Esas Numarası: 2014/5385

Karar Numarası: 2015/422

Karar Tarihi: 19.01.2015

ÖZETİ: Taraflar arasındaki uyuşmazlık aynı taşınmaz için düzenlenmiş 05.11.2012 başlangıç tarihli, aylık 8.000,00 TL ve aylık 4.000,00 TL bedelli sözleşmelerden hangisine itibar edileceği noktasındadır.05.11.2012 tarihli ikinci sözleşmede ilk sözleşmenin feshedildiği ya da sona erdirildiği yönünde bir şerh bulunmadığı gibi, ilk sözleşmenin yapılmasından sonra aylık kira parasının fahiş oranda 8.000 ,00 TL den 4.000,00 TL ye indirilmesi de hayatın olağan akışına aykırıdır. Tüm bu var olan durum karşısında davalının dayandığı kira sözleşmesinin kira bedelini belirlemenin dışında başka bir nedenle düzenlendiği ve muvazaalı olduğu anlaşılmaktadır.
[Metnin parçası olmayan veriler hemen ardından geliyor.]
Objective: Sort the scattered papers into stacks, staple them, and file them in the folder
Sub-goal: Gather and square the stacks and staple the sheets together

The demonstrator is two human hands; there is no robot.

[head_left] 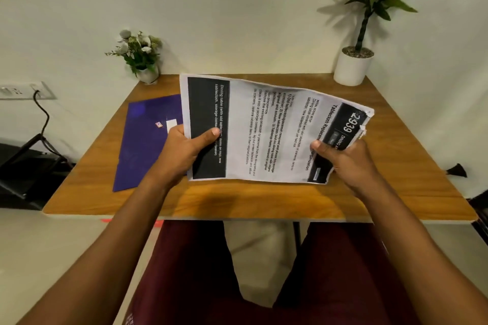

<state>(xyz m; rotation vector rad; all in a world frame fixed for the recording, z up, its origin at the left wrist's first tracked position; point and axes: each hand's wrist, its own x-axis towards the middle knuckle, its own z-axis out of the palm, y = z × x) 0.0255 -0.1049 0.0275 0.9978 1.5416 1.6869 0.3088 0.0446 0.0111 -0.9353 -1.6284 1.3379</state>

Uyuşmazlığın tarafların gerçek iradesine uygun olarak düzenlenen 05.11.2012 başlangıç tarihli ve aylık 8.000,00 TL bedelli kira sözleşmesi uyarınca çözümlenmesi gerekirken muvazaalı kira sözleşmesi esas alınarak yazılı şekilde karar verilmesi doğru olmayıp, BOZMAYI gerektirmiştir.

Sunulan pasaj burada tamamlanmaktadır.